Once again, a colorful autumn has descended on the Northeast. While some here dread the inevitable arrival of winter, with its frigid temperatures and potentially ample snow, others see opportunity in short days and long nights. The time is right to fire up the space heater, turn on the overhead lights, and retreat to the garage to ready the latest project for the spring show season.
It’s been a while since our last $5,000 Challenge, which means that the selection of inventory from our classifieds was ample. This time around, candidates include cars large and small, with some requiring little more than cosmetic attention and others in need of a comprehensive restoration but priced accordingly. For those with the right skill set, all could be road-ready before the last of the salt is washed from Vermont’s roads next spring.
Buick’s first-generation Skyhawk was a badge-engineered variant of its subcompact GM cousin, the Chevrolet Monza. Built atop the H-body platform debuted by the Chevrolet Vega, early Skyhawk models retained the same wheelbase and width as the Vega but served up radical new bodywork, powered by a sensible 3.8-liter Buick V-6 beneath the hood. The hatchback design enhanced the Skyhawk’s versatility, and in its first year on the market, 1975, Buick sold nearly 29,500 examples. Few survive today, which makes this low-mileage, first-year example an exceptional find. It appears to be in good shape overall, so we’d change the fluids, belts, and hoses, source a proper set of wheel covers, and then do what we could to preserve and maintain the car’s originality. For $3,500, you probably won’t find a car that gets more attention at the local cars and coffee.
Early Datsun Z cars used to deliver affordable fun, but over the past four years, prices have gone nowhere but up. According to Hagerty, the average price of a driver-quality 1972 Datsun 240Z in January 2014 was about $12,000, but by September of 2018, this price had climbed to roughly $18,000, a 50-percent increase. Concours-quality examples grew in price from around $31,000 to roughly $56,000, and the segment shows no signs of cooling. While completed Z cars may be priced beyond reach for many, here’s a never-finished project car that may be the perfect opportunity for those with restoration experience but a modest budget. Yes, it will need floors and paint, and the rebuilt-in-1978 engine should be gone over before putting it back in service, but if the majority of parts are present, the asking price of $2,900 seems fair.
In 1968, the New Yorker four-door hardtop sedan was the most expensive automobile offered by Chrysler, aside from its separate-division Imperial models.
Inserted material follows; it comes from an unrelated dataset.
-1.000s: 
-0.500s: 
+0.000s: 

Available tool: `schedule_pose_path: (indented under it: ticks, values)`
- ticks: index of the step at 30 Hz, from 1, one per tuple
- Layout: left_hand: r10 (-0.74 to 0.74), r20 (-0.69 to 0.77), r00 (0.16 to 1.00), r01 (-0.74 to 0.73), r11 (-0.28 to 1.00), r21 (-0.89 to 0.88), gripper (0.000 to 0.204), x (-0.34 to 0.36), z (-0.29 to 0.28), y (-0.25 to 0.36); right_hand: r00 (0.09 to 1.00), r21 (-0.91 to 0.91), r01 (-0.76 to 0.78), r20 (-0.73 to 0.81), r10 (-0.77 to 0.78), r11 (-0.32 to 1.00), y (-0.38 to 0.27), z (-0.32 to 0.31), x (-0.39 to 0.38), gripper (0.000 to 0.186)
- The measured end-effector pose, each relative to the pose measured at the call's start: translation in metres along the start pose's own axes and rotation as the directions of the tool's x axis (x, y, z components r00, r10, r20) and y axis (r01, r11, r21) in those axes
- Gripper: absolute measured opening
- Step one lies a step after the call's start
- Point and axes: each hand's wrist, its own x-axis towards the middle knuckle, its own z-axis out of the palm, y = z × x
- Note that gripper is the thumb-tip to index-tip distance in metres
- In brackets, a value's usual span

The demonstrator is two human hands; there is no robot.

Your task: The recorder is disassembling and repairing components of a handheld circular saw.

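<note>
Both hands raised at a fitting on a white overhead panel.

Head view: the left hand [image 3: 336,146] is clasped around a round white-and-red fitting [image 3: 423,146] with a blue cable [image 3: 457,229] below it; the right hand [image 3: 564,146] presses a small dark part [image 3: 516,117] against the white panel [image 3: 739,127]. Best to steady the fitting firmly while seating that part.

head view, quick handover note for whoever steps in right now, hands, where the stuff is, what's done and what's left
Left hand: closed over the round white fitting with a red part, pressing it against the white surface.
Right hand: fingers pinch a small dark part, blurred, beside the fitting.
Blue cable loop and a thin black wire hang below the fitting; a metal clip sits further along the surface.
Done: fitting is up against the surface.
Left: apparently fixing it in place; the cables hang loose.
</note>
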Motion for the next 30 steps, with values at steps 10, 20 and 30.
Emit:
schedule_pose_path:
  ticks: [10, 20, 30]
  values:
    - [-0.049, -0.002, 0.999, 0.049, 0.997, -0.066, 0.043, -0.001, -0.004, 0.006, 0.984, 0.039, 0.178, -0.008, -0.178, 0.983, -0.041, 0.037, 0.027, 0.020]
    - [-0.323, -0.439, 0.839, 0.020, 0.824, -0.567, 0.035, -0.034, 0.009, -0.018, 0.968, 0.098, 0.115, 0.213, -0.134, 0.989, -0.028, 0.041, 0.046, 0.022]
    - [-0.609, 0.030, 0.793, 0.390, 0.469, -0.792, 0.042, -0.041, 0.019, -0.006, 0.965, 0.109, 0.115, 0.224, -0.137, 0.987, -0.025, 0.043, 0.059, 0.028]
In literature, Chrysler described the New Yorker as “…the ultimate Chrysler. In detail, and by design. The quiet performance. The look of burled walnut. The smooth feel of nylon-knit upholsteries. The grain of optional leather trim. All the latest new car features.” It was, in short, a car that anyone would be proud to own – even decades after it left the factory. This example, offered from an estate, was once someone’s pride and joy, but has been in storage and off the road for roughly five years. Though the paint is tired, the interior appears to be well-preserved and the car looks to be relatively rust-free from the pictures provided. The asking price? $4,100.
Billy Durant was ousted by GM’s board of directors (for the second time) in 1920, and in 1921 he established Durant Motors, intent on going head-to-head with a variety of GM’s divisions. The four-cylinder Durant A-22 hit the market in 1921, followed by the six-cylinder B-22 in 1922. In 1928, his value-priced Star line of cars was shut down, and the four-cylinder Star M2 became the Durant M2, produced in 1928-’29. This M2 four-door sedan is described as a two-family ownership car in clean, original condition that runs and drives. The temporary plastic fuel tank and roof dents tell us the car will still need sorting, but the $4,900 asking price seems to be in line with the car’s condition.
Lincoln’s fifth-generation Continental debuted for the 1970 model year and aside from a minor restyling for 1971, remained largely unchanged into 1972. For its third year on the market, the Lincoln received more styling updates (including less chrome and a hood ornament, the first since 1967), but the big news was a lowering of engine compression on its 460-cu.in. V-8 from 10.5:1 to 8.5:1, a move intended to reduce emissions. It also lowered horsepower, but since ratings changed from SAE gross to SAE net from 1971-’72, it’s not precisely clear how much the output dropped (SAE gross in 1971 was 365 hp, while SAE net in 1972 was 212 hp). This example is described by the selling dealer as a “nice running cruiser that needs a bit of tender loving care,” and its most obvious flaws are found in the paintwork. Respraying a 19-foot long Continental may take a bigger than average garage, but at an asking price of $3,900, this plus-size Lincoln could deliver a value proportionate to its size for the right buyer.